Intanto a Genova si è tenuta l'udienza per l'affidamento delle due sorelline, 9 e 8 anni. Il legale della famiglia paterna ha chiesto che le bambine vengano affidate alla zia: il padre della piccola si trovava in carcere (e lo è ancora) al momento della tragedia. Il giudice ha deciso che le due sorelline resteranno al momento nella struttura protetta che già le ospita.

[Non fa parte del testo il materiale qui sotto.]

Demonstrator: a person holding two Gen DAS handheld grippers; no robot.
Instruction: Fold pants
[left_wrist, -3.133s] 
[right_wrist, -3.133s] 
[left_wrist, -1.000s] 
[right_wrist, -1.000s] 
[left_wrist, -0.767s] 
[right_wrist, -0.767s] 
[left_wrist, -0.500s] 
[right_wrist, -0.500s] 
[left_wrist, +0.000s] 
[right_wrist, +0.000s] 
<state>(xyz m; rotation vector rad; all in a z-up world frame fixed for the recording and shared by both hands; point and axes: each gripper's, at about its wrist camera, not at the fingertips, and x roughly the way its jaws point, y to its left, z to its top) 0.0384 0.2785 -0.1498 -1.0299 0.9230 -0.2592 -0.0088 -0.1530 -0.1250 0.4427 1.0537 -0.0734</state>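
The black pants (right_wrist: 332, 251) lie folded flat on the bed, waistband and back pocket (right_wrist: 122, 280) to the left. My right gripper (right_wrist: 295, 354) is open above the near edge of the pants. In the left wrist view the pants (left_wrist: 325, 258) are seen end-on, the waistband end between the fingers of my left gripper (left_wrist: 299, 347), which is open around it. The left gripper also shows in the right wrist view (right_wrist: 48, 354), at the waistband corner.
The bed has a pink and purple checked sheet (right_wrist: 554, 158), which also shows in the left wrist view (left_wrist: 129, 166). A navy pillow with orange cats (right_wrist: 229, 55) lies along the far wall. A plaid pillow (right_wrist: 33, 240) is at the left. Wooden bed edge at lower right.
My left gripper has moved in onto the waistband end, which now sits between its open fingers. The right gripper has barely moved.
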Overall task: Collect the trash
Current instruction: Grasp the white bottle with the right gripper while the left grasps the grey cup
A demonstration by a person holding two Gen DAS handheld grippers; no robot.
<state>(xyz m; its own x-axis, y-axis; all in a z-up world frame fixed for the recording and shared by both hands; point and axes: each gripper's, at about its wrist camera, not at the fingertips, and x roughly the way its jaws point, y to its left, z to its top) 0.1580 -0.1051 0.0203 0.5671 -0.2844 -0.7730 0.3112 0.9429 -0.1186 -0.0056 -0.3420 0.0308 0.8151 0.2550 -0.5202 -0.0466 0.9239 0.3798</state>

Nei prossimi giorni si attenderà anche la relazione del medico legale che ha eseguito l'autopsia sul corpo della bimba: sarebbe emerso che la piccola aveva diverse lesioni su dorso, addome, gambe e persino sul labbro superiore. Oltre a un trauma cranico. Nella relazione verrà dichiarata la causa del decesso. La madre si dichiara innocente e spiega che i lividi sono presenti perché la bimba "era vivace": anche davanti al giudice la donna ha confermato la sua versione, ovvero che la piccola era caduta dalle scale quattro giorni prima ma non aveva capito che fosse grave. Si attendono i risultati di tutti gli accertamenti.